Cash prices rose sharply Wednesday morning on the heels of the futures market but then reversed course when the entire energy futures complex suddenly plummeted. However, most cash averages showed daily net increases of 15-35 cents, with Florida, the Gulf Coast, Northeast and Midwest points posting the highest gains and with smaller gains in the West.

Crude futures dumped $2.83/bbl to end the day at $63.25, while the near month natural gas contract lost 36.1 cents to end at $9.319 (see related story). “When the screen went up and tested $9.80s everything came up with it and a lot traded before it came off,” said a Gulf Coast producer. “But with the screen now in the $9.40s and falling, cash will trade way down on Thursday. I’m expecting we’ll lose 40 cents easy, maybe even more depending on the storage number and the direction of futures tomorrow.”

Tim Evans, futures analyst with Thomson Financial, said the “bubble in energy values may indeed be in the process of bursting, but it will take some time to know for sure.” He noted that the energy market has a history of “resurrections” with many traders reluctant to change their bullish views even in spite of a large price decline. Nevertheless, Evans and other sources anticipate a further probe to the downside on Thursday.

The cash market had held a premium to futures, but with temperatures moderating, and futures turning south after an amazing three weeks of increases, sources warned that the entire picture may soon change.

“You would expect to see things return to some sort of a contango structure at some point with cash below those winter futures months. There has been an internal structural problem to the market and that eventually has to go away,” said a Gulf Coast trader. “The futures market also is in overbought territory and prices are at a level where we’ve seen some major tops in the past. December 2000 we topped out at $10.10 and in February 2003 we had that same $10.10 high in the open outcry session. That is a level that in the past we have only reached with extreme cold temperatures and tight storage levels. We’re in August now. The storage surplus is still there. The weather is cooling, and there are no hurricanes in the Gulf. Something is going to give and it started to happen today.”

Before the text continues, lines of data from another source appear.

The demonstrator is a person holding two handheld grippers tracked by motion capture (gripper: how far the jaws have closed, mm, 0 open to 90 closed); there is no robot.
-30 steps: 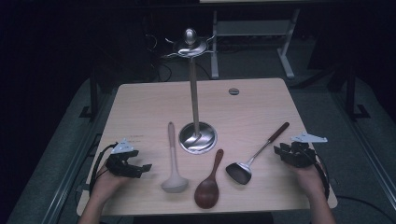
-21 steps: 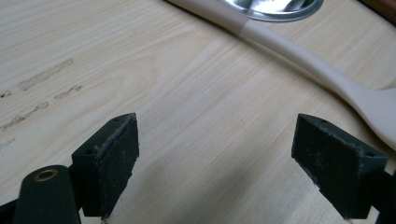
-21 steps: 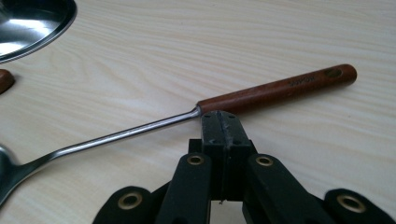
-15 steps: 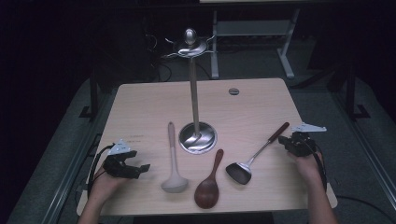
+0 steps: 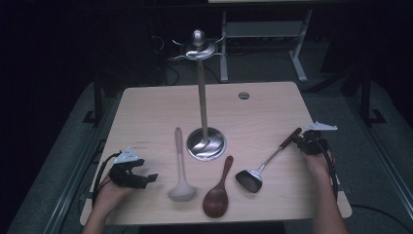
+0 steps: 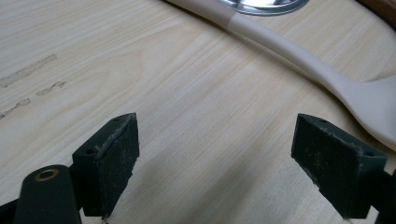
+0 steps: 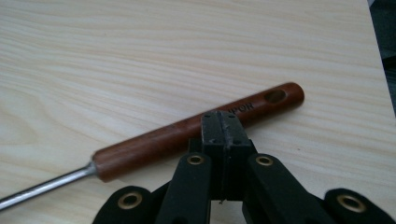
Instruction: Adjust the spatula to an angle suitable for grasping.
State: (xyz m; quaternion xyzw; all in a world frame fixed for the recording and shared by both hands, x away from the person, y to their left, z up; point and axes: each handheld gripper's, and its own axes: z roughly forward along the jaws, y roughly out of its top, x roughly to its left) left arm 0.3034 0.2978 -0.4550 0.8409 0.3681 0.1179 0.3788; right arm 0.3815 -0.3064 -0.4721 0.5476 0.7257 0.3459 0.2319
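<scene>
**Right gripper arrives at the wooden handle, jaws pressed together**

Moving in from the table's right edge since the earlier high view, the right gripper (image 5: 304, 143) is now sitting at the top end of the metal spatula (image 5: 265, 163) — just at its reddish wooden handle (image 7: 196, 128). Its jaws were standing apart a second ago and are now meeting pad against pad. In the right gripper view the closed tips are lying in front of the handle, roughly at its middle, and nothing is showing between them; whether the tips are resting on the wood or hovering just above it is hard to tell from this angle. So the handle is not being gripped — the jaws are clenched on nothing.

The spatula itself is lying flat on the table (image 5: 146, 112), dark blade toward the person, handle pointing away and to the right. It seems not to be shifting between the frames.

Over on the other side, the left gripper (image 5: 141, 178) is resting near the table's front-left corner, jaws spread wide over bare wood, with the pale ladle (image 6: 327, 79) lying just beyond them. A brown wooden spoon (image 5: 218, 195) is lying between ladle and spatula, and the steel hanging stand (image 5: 202, 97) is standing upright behind all three, its hooks empty.

My judgement: the work is heading toward hanging the spatula, but the right jaws will need reopening before taking the handle.
</scene>
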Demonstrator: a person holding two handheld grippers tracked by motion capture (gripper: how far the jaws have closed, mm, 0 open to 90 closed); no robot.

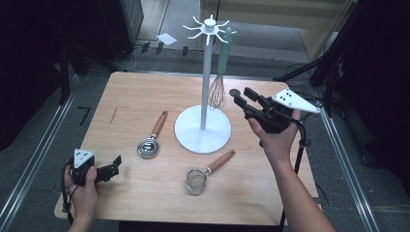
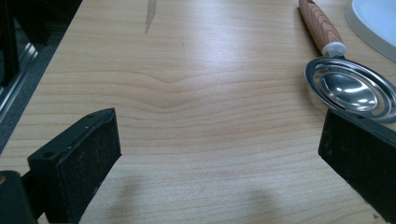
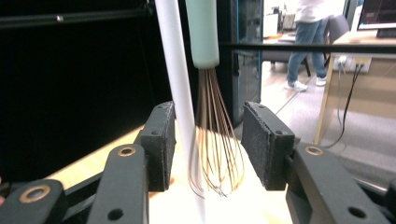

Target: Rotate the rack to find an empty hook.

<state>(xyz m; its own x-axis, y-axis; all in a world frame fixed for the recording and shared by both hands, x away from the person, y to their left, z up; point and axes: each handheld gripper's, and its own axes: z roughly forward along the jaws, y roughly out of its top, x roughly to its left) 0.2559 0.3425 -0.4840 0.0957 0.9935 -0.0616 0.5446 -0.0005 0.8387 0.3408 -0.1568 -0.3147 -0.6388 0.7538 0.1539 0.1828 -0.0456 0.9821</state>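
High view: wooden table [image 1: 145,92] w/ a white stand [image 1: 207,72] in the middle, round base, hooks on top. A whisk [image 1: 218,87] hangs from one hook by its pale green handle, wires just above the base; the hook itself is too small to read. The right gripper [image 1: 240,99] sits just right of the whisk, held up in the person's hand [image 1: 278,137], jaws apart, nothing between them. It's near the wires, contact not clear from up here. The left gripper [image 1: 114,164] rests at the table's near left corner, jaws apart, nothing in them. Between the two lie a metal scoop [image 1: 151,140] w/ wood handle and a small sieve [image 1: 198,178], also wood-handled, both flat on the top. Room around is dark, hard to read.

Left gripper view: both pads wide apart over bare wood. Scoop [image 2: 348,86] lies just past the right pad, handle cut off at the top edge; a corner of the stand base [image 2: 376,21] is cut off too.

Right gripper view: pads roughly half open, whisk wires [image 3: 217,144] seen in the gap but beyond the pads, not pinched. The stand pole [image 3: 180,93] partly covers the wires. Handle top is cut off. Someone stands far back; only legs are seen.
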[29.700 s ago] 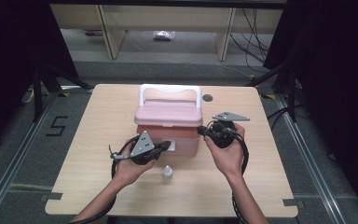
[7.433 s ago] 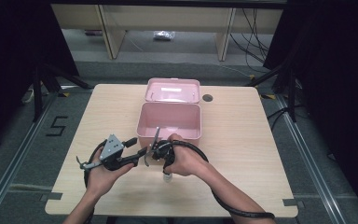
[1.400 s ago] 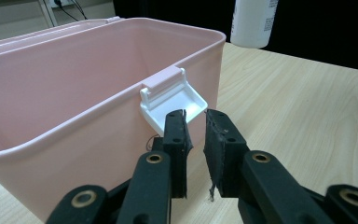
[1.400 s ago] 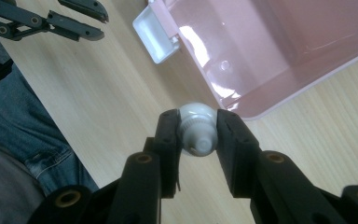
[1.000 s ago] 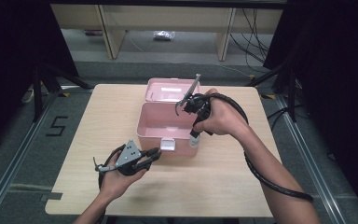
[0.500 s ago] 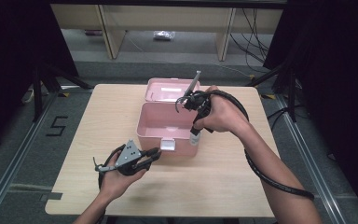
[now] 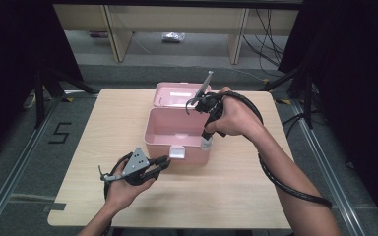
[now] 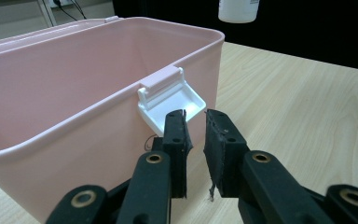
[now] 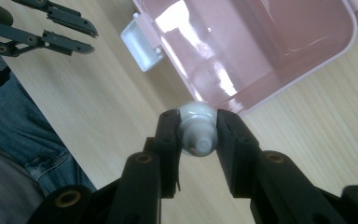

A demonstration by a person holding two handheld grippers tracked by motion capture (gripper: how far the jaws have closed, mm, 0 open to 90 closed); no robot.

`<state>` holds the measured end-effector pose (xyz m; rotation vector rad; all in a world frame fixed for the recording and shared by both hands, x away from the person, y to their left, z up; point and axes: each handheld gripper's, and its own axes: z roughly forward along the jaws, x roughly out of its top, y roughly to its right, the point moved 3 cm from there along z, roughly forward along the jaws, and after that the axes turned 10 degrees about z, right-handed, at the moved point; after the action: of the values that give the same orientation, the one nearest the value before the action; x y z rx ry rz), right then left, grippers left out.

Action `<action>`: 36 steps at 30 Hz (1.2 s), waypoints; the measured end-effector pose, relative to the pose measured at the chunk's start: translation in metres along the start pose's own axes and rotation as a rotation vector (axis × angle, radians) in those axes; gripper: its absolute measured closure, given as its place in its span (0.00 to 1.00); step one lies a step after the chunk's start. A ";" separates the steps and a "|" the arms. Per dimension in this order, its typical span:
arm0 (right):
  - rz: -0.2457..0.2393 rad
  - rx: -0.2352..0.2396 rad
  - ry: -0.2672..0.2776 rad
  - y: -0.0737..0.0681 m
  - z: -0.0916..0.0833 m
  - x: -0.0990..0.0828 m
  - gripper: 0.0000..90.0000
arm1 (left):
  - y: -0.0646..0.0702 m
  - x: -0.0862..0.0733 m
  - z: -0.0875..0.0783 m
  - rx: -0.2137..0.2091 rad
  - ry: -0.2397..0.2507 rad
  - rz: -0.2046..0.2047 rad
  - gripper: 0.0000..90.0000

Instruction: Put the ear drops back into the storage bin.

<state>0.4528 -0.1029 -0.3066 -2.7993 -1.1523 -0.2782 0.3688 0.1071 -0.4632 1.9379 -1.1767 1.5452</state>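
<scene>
Right gripper view: right tool (image 9: 196, 135) hides most of the white bottle (image 9: 195, 133).

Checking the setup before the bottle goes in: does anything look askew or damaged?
Nothing stands out. The pink box sits open and square, and the right hand-held gripper holds the small white bottle by its front right corner.

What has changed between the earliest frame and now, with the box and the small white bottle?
The pink box, shut at first, now stands open with its lid laid back. The small white bottle, which lay on the table in front of the box, is now clamped in the right gripper and held above the box's near right corner. The left gripper has stayed near the latch, holding nothing.
</scene>
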 end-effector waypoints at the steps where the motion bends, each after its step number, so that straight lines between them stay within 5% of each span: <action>1: -0.002 -0.001 0.001 0.000 0.000 0.000 0.79 | 0.000 0.000 0.000 0.000 -0.001 0.001 0.86; 36: 0.046 -0.002 0.034 0.006 -0.017 0.014 0.79 | 0.001 0.000 0.000 -0.002 -0.003 0.002 0.86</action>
<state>0.4642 -0.1001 -0.2870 -2.8071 -1.0791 -0.3214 0.3683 0.1063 -0.4636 1.9385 -1.1815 1.5422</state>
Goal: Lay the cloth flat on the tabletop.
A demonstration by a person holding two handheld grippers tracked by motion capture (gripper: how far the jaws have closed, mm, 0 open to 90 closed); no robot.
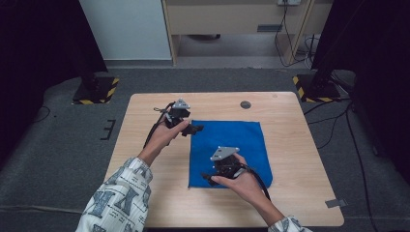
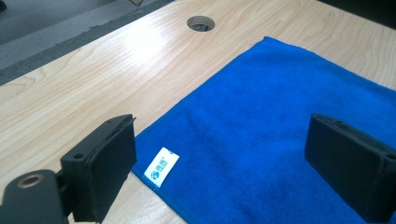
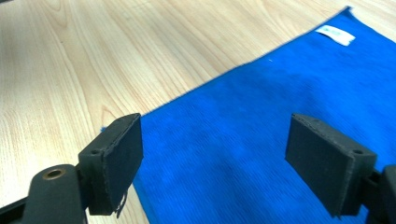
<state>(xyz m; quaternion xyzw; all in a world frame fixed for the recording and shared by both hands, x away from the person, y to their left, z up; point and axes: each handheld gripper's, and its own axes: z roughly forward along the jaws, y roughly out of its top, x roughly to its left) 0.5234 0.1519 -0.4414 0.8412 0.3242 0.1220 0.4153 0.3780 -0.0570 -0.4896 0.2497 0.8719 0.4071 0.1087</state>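
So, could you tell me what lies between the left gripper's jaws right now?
In the left gripper view, the open left gripper frames the blue cloth's corner with its white label; nothing is gripped.

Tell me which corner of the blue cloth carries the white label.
The far-left corner of the blue cloth, the one in front of the left gripper. The white label lies on it; the three other corners look plain blue.

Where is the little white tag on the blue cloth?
The white tag sits at the blue cloth's far left corner in the high view, right beside the open left gripper.
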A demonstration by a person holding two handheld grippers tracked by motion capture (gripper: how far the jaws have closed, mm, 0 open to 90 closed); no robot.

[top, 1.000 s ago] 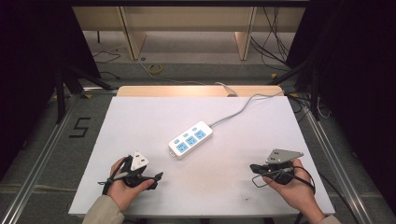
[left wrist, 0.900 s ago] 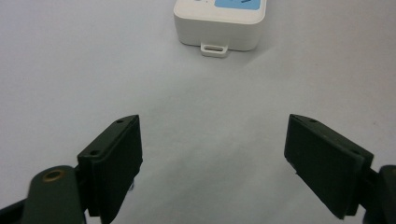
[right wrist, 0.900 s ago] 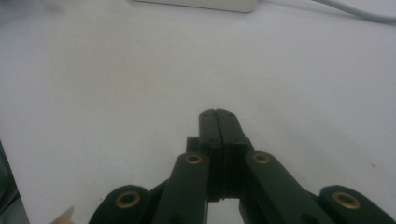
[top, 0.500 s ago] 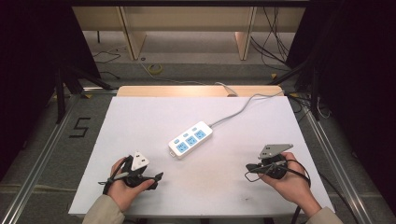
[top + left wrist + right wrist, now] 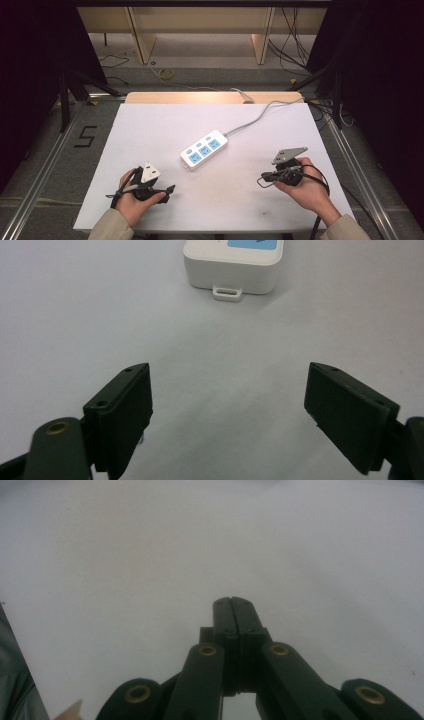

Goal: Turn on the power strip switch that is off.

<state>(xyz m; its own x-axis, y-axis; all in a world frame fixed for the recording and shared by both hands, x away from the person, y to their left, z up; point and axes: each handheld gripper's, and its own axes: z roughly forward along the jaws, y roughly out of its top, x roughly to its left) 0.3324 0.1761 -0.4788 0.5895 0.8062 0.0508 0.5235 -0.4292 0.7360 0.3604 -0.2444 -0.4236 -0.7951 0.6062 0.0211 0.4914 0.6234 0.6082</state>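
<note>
A white power strip (image 5: pixel 204 149) with blue sockets lies in the middle of the white table (image 5: pixel 150 130), its grey cord running off to the back right. Its near end (image 5: pixel 232 265) appears at the top of the left gripper view. My left gripper (image 5: pixel 167 191) rests low at the front left, pointing right, jaws wide apart with nothing between them (image 5: pixel 227 415). My right gripper (image 5: pixel 264 176) is held at the front right, pointing left toward the table's middle. Its jaws are pressed together and hold nothing (image 5: pixel 232 602).
The table's far edge meets a wooden board (image 5: pixel 210 96). Beyond it the floor carries loose cables (image 5: pixel 165 74) and shelf legs. Metal rails (image 5: pixel 350 160) run along both sides of the table. A "5" mark (image 5: pixel 85 136) sits on the floor at left.
My right hand has shifted leftward and risen slightly with its gripper still shut. The left hand and the power strip have stayed put.
</note>
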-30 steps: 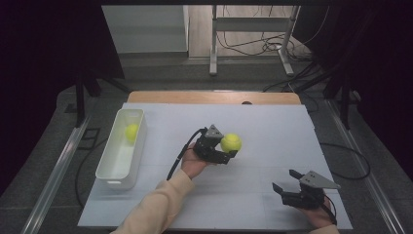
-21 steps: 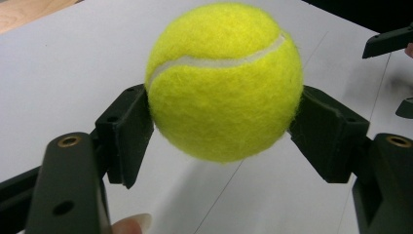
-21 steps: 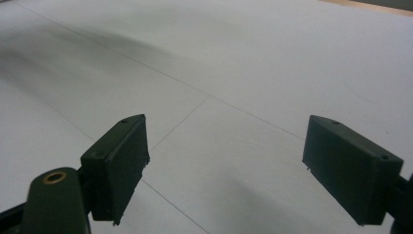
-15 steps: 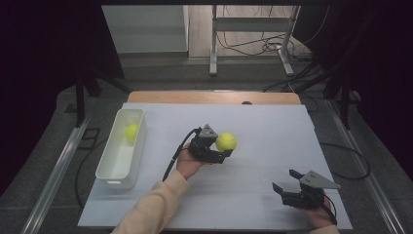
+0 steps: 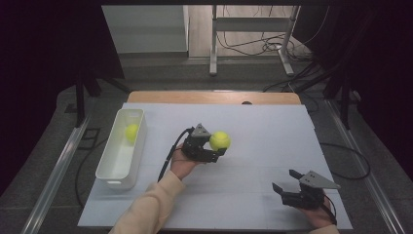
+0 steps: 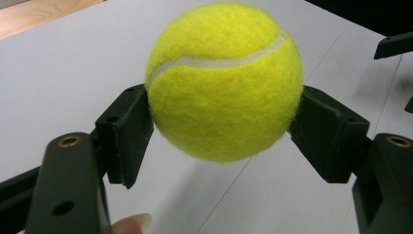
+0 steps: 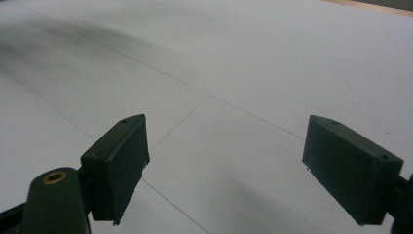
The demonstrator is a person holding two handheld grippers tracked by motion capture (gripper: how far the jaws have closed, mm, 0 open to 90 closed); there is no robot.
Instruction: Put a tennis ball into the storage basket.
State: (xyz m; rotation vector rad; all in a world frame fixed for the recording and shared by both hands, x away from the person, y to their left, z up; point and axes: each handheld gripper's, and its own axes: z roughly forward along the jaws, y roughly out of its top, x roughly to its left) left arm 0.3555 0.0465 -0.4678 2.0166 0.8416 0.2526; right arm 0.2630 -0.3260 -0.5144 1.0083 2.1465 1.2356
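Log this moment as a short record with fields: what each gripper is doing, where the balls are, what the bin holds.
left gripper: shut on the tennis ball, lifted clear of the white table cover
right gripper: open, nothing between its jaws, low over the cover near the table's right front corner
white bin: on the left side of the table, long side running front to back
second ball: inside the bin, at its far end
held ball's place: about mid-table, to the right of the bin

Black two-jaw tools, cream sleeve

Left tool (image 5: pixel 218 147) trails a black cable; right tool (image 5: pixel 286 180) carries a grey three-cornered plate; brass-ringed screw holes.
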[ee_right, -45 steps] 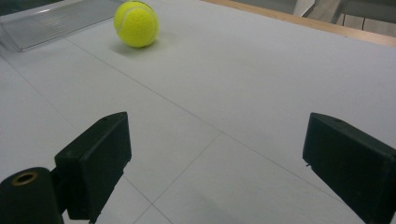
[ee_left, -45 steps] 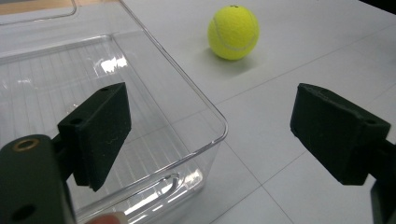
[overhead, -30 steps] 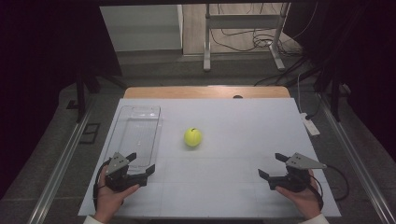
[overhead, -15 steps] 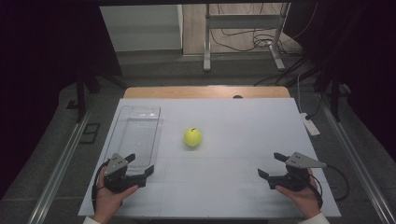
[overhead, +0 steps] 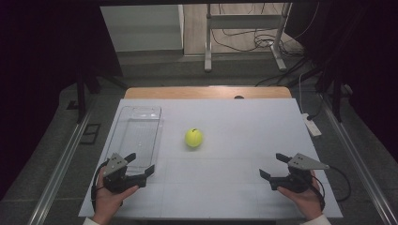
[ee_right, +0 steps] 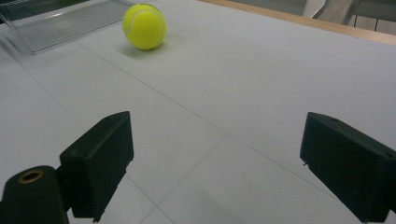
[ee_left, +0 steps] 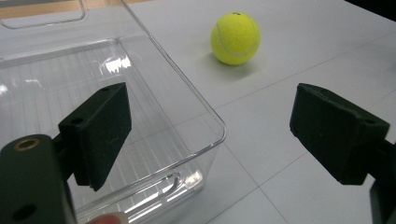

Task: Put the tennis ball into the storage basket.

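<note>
From the high view, the round yellow-green felt tennis ball [overhead: 194, 137] sits mid-table, just beside the clear rectangular plastic tray [overhead: 136, 136]; in the left gripper view, the left gripper [ee_left: 210, 133] gapes empty over the tray's corner; in the right gripper view, the right gripper [ee_right: 215, 163] also gapes; better to straddle the ball squarely before closing.

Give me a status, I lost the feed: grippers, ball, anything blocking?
Left gripper open, empty, at the clear bin's near end. Right gripper open, empty. Ball loose mid-table, beside the bin. Path to it clear.

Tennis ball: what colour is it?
Bright yellow-green with a paler curved seam; the tennis ball shows best in the left gripper view.
</note>
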`<state>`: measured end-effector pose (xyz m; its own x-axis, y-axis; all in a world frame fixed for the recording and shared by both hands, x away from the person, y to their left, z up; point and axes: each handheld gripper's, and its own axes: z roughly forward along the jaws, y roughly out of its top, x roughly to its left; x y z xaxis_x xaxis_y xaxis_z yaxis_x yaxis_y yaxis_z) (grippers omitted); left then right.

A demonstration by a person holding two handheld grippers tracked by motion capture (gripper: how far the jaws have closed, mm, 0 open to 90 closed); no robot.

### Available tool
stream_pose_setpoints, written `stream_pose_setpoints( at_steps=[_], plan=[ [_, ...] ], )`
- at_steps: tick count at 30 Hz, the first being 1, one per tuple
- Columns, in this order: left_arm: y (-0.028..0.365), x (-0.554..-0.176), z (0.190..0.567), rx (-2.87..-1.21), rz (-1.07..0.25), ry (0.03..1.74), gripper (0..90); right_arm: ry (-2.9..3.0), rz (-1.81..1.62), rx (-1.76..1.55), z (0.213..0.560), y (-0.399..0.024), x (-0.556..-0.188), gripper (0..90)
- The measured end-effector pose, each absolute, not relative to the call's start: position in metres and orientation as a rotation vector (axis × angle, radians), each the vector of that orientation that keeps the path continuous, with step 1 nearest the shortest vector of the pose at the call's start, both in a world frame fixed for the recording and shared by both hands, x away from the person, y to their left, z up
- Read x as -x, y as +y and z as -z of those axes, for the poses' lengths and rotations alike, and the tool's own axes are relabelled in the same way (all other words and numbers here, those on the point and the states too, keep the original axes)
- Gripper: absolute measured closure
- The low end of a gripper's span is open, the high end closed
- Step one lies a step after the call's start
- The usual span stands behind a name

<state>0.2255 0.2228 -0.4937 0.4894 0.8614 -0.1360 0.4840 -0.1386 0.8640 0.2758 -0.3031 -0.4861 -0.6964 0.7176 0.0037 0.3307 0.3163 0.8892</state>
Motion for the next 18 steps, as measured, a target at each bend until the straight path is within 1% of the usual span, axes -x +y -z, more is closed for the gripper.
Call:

Another Gulf Coast source noted that there have already been 24 days in the Northeast this summer with over 90 degree heat compared to only two days last summer over the same period. “That’s a pretty telling tale right there of what has happened,” he said. “But if you look at the six- to 10-day forecast right now, some things clearly are changing. It looks the East may even be having a few below normal areas. Our average high temperatures are dropping too. I think we are about to see some moderation in the cash market.”

The latest six to 10-day forecast from the National Weather Service calls for above normal temperatures across most of the West, the Rockies, Upper Midwest and parts of New England, with normal temperatures along most of the East Coast, Great Lakes and Ohio Valley. There is a large area of below normal temperatures expected over Texas, parts of the Midcontinent and parts of the Southeast, excluding Florida.

Heat and pipeline constraints drove Florida prices sharply higher Wednesday. Continued mid 90-degree heat forced FGT to declare another Overage Alert Day with a 5% tolerance. FGT also has some scheduling restrictions due to unexpected maintenance at compressor station three in Texas and its St. Helena interconnect with Transco.

A Northeast marketer said despite the higher prices early Wednesday it seemed like there were more sellers in the market than buyers. “Generally the spreads have been fairly good between Transco Zone 3 and Zone 6 in New York, but they were off a little bit today, down probably a nickel or so.

“I don’t think there was a whole lot of demand up there right now. My usual big buyers on Transco Zone 3 did not want anything from me, said they didn’t need it because the temperature was off. Some of my other buyers are burning oil and have been for most of the month. I think we may see some weakness tomorrow, but not a collapse, just a little fall off.

“It could be pretty ugly in the short-term though. The storage number will have an impact if it’s in the mid to high 60s Bcf or something.”

The United States was extremely hot last week with average cooling degree-days 24% above normal. The only region to report normal CDDs was the West South Central. As a result, many forecasters are predicting that the weekly storage injection will come in well below historical averages at somewhere between 45 and 60 Bcf.

Jim Osten a consultant at Global Insight said he’s expecting a 50 Bcf injection. Citigroup’s Kyle Cooper is forecasting something between 49 and 59 Bcf compared to 78 Bcf last year and a five year average of 60 Bcf. Evans of Thomson Financial said he’s forecasting a 40-50 Bcf injection. While Ron Denhardt of Strategic Energy & Economic Research is projecting a 52 Bcf injection.

In order for working gas levels in storage to reach 3,300 Bcf by the week ending Friday Nov. 4, about 837 Bcf of gas will have to be injected, or about 64.4 Bcf/week. The Energy Information Administration last week reported a 43 Bcf net injection into storage. Even if the industry added only 43 Bcf per week over the next 13 weeks working gas levels still would end the season over 3 Tcf.